По склону пробегали ежи. Срывались шишки, шлепались на траву. При полном безветрии одна сосна из десятков ей подобных неизвестно отчего ржаво, въедливо скрипела, этот скрип рождался где-то внутри ствола, однообразный и тоскливый. Безветрие, а воздух все-таки струился, его токи были то теплые, то прохладные.
Пристроив автомат на краю ямы, Буров полулежал на лапнике, коловшем бок. Терпел, не двигался. Карпухин же возился: и так устроится и эдак. Буров прошептал:
— Замри. Не отвлекайся.
Он и сам старался не отвлекаться, гнать посторонние мысли, думать только о том, что на участке могут объявиться нарушители, задача — не прозевать их, задержать или уничтожить.
Кусты над урезом воды закачались, в кустах — движение. Буров, не отрываясь, следил за ними. А Карпухин не видит? Хотелось сказать: «Растопырь глаза, Сашка!», но Буров не сказал этого. Из кустов к воде спустилась дикая коза, наклонилась, попила, фыркая, и скрылась.
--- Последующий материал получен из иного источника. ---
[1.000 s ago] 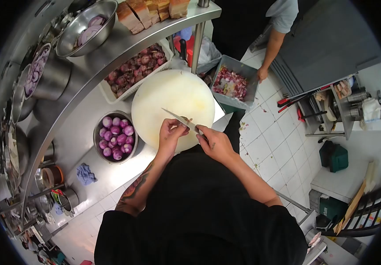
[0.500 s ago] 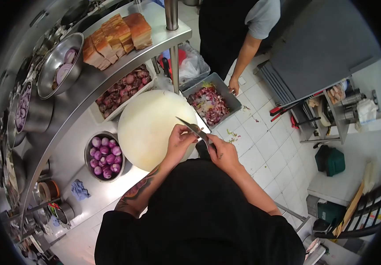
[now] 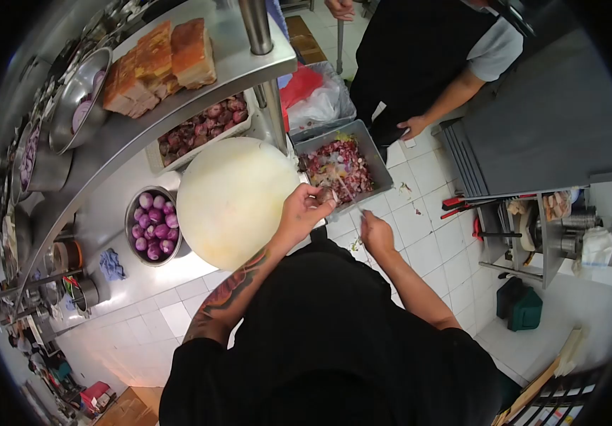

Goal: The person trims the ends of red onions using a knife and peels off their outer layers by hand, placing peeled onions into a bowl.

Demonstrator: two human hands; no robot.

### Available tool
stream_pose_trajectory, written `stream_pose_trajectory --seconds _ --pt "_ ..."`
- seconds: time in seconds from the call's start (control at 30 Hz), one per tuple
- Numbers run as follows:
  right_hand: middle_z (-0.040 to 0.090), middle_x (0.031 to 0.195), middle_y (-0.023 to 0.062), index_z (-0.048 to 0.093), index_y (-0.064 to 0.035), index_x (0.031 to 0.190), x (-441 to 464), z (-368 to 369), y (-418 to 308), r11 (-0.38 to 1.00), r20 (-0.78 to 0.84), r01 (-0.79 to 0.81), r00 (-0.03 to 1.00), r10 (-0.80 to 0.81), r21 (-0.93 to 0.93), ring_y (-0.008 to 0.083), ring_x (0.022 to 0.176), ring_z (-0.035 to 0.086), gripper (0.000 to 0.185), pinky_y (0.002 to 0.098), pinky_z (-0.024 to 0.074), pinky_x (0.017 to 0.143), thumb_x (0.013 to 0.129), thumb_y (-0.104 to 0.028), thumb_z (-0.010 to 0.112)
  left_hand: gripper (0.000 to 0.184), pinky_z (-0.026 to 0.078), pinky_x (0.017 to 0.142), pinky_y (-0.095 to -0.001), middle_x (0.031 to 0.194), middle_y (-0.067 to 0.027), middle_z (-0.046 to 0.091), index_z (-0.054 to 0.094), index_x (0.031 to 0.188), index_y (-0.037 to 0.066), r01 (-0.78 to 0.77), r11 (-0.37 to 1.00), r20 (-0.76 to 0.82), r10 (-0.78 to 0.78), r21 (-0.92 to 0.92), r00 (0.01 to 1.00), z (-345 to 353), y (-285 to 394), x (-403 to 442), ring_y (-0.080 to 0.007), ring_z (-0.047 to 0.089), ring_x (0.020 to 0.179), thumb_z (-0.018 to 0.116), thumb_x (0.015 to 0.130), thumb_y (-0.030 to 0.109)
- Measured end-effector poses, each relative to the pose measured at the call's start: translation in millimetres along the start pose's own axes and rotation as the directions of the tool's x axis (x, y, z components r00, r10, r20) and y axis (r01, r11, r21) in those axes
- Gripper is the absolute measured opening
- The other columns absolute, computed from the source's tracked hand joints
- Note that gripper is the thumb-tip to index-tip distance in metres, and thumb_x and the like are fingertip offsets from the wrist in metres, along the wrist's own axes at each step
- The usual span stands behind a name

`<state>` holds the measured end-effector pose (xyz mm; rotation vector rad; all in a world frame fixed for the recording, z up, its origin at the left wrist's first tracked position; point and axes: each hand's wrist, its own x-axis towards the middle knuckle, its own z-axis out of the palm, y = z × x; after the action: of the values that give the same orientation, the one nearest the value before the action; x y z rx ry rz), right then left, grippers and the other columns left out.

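Observation:
My left hand [image 3: 303, 214] is closed around a small red onion [image 3: 328, 196], held at the near edge of a grey bin [image 3: 381, 169] of onion skins and trimmings. Just to the right, my right hand [image 3: 378, 234] grips a knife [image 3: 350, 192], its handle mostly hidden in the fist. The blade points up and left over the bin, a little apart from the onion. Left of my hands lies a round white cutting board [image 3: 228, 206]. Beside it stands a metal bowl [image 3: 133, 234] of peeled red onions [image 3: 155, 221].
A white crate [image 3: 155, 157] of unpeeled onions sits behind the board. Pork belly slabs [image 3: 157, 67] and a steel bowl [image 3: 72, 117] with sliced onion rest on the overhead shelf [image 3: 245, 64]. Another person [image 3: 419, 64] stands beyond the bin. A blue cloth [image 3: 112, 264] lies on the counter.
My hands have separated and shifted from the board's edge to the bin's near edge; the knife now points over the bin. The other person's arm has moved right, and the camera view has shifted.

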<state>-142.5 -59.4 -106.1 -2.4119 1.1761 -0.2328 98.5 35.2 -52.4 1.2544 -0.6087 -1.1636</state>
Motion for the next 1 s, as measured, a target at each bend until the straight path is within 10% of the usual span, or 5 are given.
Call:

— Товарищ сержант, козочка! — вполголоса произнес Карпухин.
— Была да сплыла. Докладываешь с опозданием.
— Не углядел сперва, извиняйте-прощайте.
— И нарушителя не углядишь?
— Нарушитель — другой колер! Я его застукаю, я его…
— Тише ты! И кончай говорильню…
Течет, плещет сонно река, над ней плывет туман, цепляясь за кусты и коряги. Лягушки утихомирились, и тишь густеет до того, что давит на барабанные перепонки, в висках пошумливает.
Минут тридцать спустя взабужской чащобе — собачий брех. Это не польские собаки: с полмесяца назад поляков выселили с приграничных хуторов. Это овчарки с германской заставы. Лай близился, отрывочный и злобный. Затрещали кусты, и на берег выперли четыре немца с овчарками на поводках.
Солдаты были в пилотках, с автоматами на шее, с закатанными рукавами кургузых мундирчиков. Мохнатые овчарки рвались с поводков, тащили в нашу сторону, проводники смеялись, трепали их по холкам, галдели. Осветив вербняки и Бут ручными фонариками, немцы помочились в реку и, не переставая галдеть, повели ищеек назад: лай дальше, дальше. «А еще культурные, — подумал Буров и сплюнул. — Сами же будут пить из речки. Разболтанные: ни звуковой, ни светомаскировки. Разве это служба?»
Течет Буг, клубится туман. Тишь такая, что звон в голове, тишь уже воспринимается как шум. Поскрипывает сосна, срываются шишки. Карпухин, зевнув, щелкает зубами, запоздало прикрывает рот. Буров показывает ему кулак.
Вытянув голенастые ноги, пролетела цапля, ежик обежал яму, скакнул заяц, полевки сновали между норами — и все это безмолвно, как за стеклом. Небесный купол с сильной луной и слабыми звездами гигантским стеклянным колпаком прикрывал землю, и казалось, нельзя шуметь, иначе колпак расколется, стекло — вещь хрупкая, оттого и эта необыкновенная тишина. Именно необыкновенная.
И Бурова постигла тревога. Он мог бы поклясться, что она витает над берегами и речкой. Он мог бы поклясться, что пробует ее на вкус и цвет: вкус — горечь, цвет — чернота. Тревога проникала в него, в Бурова, пропитывала собою.
И этот переход от спокойствия к тревожности сам по себе встревожил еще больше. Но с какой же стати? Ведь все было, как прежде. И даже Карпухин позевывает по-прежнему. Но Буров кулака уже не покажет, Буров чего-то ждет, а чего, сам не знает.
Луна скатывалась на ельник, и острые еловые верхушки словно брали ее в штыки. Лунный свет мерк, звезды мерцали ярче, голубые, зеленые, оранжевые. Но окрест потемнело, сгинул ртутный блеск реки и озер, а туман выбелился, стал молочным. Предрассветный ветерок прошелся по лесу, легко ворохнул опавшие листья, с трудом — живые, на терне и вербах, зарябил воду. На ближнем, за мельницей, хуторе пролаяла собака, прокукарекали первые петухи.
Ветром разорвало и приподняло туман, листва лопотала, острей запахло чабёром и шалфеем. Без луны — темень. Как будто кто-то могущественный приказал утвердиться настоящей ночи хоть на часок перед тем, как наступить рассвету.